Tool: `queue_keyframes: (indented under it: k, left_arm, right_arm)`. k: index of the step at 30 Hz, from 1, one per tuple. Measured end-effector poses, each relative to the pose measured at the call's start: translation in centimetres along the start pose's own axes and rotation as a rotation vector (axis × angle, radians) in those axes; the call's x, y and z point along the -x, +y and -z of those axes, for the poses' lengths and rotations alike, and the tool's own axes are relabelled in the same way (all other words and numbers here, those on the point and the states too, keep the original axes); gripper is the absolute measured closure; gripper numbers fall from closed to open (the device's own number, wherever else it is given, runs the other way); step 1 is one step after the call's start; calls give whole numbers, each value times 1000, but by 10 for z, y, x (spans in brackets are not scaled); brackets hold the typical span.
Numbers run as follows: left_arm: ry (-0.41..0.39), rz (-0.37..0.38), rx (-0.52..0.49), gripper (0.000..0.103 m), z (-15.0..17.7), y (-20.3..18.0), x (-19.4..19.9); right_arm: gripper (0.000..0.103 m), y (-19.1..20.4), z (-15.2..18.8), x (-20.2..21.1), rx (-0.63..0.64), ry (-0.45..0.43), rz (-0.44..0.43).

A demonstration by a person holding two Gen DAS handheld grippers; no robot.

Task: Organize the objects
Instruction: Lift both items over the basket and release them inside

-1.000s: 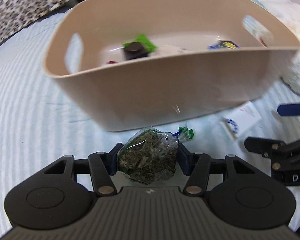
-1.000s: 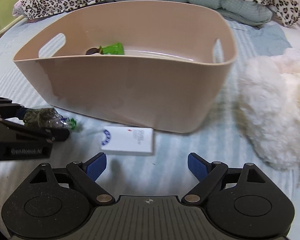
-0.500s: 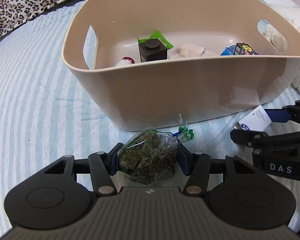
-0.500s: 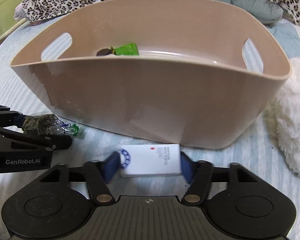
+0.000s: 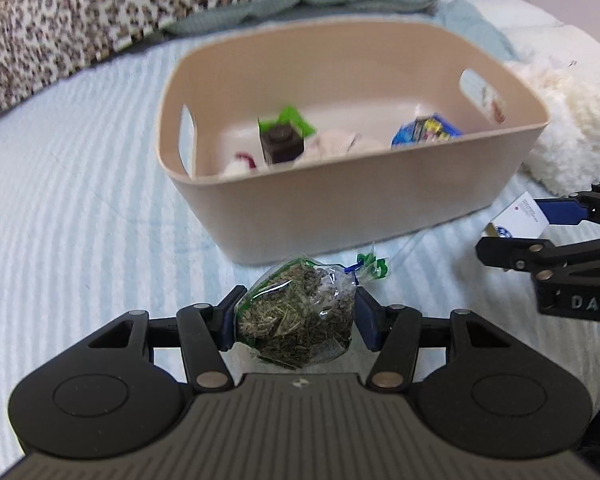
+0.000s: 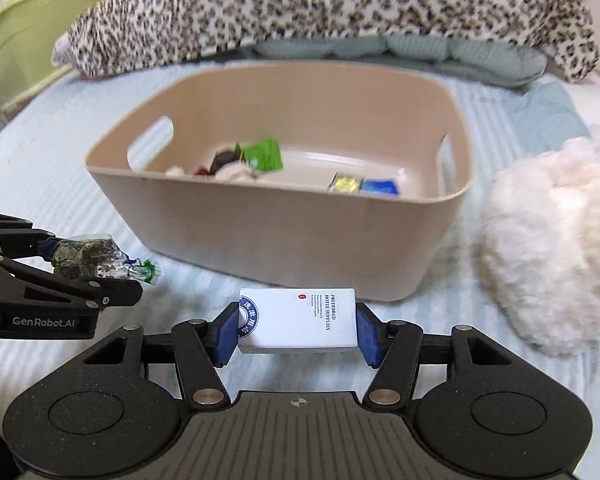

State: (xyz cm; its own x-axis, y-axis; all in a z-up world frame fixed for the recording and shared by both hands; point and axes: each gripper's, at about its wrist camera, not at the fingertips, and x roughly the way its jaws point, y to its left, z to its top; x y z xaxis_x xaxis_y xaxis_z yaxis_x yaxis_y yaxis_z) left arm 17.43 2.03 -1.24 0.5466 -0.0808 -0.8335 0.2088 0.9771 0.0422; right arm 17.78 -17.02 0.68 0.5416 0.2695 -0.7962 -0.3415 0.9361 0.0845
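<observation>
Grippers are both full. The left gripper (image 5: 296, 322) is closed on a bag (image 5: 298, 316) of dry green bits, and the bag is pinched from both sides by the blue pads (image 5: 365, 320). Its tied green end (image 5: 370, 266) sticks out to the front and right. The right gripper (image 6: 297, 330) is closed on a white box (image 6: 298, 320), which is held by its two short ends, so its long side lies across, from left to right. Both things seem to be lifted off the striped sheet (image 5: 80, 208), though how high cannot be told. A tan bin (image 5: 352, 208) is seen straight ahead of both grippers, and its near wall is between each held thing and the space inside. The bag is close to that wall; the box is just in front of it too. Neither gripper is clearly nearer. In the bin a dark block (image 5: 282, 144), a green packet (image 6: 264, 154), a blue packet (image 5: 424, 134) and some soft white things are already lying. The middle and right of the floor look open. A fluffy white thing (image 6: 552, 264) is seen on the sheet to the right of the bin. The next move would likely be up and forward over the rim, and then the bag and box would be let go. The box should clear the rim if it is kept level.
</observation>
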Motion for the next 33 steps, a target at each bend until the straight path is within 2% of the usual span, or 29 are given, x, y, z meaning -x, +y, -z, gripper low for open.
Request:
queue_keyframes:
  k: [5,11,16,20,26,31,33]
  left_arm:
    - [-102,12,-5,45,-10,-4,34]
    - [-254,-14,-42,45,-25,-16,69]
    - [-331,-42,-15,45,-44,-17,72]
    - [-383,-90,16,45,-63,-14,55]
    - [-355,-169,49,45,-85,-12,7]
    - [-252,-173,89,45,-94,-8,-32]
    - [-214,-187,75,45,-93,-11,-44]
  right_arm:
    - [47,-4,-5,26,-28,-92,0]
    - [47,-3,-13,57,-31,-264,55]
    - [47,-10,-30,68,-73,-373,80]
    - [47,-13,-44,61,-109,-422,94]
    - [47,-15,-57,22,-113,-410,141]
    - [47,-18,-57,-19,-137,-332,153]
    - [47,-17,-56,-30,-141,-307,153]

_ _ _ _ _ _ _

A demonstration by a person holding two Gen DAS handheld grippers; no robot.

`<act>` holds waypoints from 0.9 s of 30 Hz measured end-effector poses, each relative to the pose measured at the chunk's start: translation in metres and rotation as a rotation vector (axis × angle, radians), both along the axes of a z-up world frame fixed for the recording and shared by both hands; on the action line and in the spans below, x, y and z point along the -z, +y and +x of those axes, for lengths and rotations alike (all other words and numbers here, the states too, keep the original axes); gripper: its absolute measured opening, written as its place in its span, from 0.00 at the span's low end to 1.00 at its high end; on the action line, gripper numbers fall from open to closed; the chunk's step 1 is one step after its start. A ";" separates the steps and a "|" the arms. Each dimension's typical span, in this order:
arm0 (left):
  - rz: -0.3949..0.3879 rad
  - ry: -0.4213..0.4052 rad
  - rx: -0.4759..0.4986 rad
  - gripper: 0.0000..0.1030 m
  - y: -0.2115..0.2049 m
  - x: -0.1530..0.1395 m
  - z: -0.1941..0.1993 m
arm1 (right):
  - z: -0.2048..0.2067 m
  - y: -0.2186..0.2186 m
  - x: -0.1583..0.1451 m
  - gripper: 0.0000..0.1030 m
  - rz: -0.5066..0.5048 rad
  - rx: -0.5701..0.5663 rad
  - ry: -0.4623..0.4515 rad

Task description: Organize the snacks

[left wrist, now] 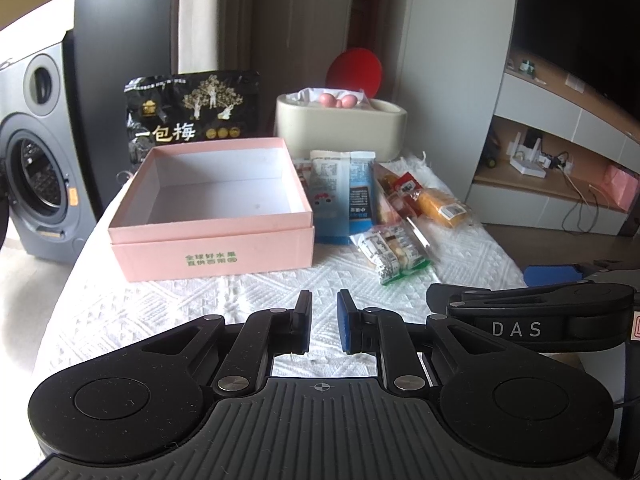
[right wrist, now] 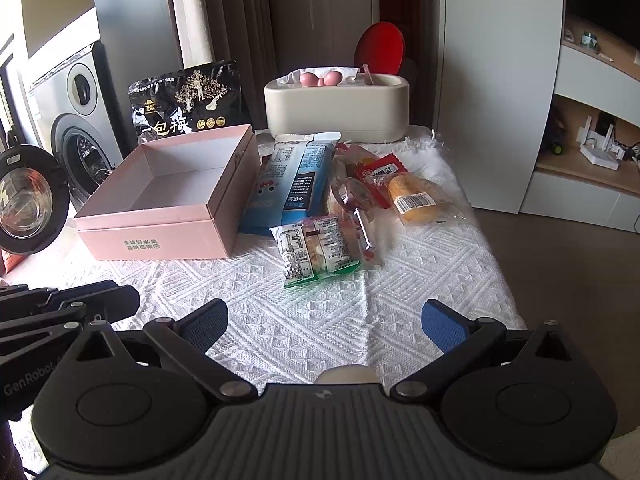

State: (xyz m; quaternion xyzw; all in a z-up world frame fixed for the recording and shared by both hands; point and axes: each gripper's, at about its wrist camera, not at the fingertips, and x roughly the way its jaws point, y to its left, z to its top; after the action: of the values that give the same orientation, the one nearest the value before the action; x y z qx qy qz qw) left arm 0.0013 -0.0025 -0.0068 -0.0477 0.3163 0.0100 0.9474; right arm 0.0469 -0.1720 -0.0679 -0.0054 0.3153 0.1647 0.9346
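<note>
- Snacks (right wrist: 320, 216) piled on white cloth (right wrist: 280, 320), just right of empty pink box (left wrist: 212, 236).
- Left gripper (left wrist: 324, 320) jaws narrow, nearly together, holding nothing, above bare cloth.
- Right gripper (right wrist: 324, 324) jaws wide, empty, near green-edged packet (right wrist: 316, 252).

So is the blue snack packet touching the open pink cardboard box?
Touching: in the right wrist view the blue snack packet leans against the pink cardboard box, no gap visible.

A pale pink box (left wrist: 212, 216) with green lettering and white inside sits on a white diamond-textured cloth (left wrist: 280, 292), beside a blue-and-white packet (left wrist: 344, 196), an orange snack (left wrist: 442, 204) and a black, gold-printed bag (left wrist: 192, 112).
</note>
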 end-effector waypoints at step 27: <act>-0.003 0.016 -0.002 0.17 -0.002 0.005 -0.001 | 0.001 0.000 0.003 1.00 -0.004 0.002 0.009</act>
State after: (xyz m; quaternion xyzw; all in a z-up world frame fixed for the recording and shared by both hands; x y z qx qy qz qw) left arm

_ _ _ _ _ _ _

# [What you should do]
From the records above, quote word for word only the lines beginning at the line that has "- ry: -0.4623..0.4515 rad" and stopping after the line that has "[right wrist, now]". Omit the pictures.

# [Task output]
  - ry: -0.4623..0.4515 rad

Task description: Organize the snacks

[left wrist, now] 
[right wrist, now] 

Nothing else remains to be done for this exercise.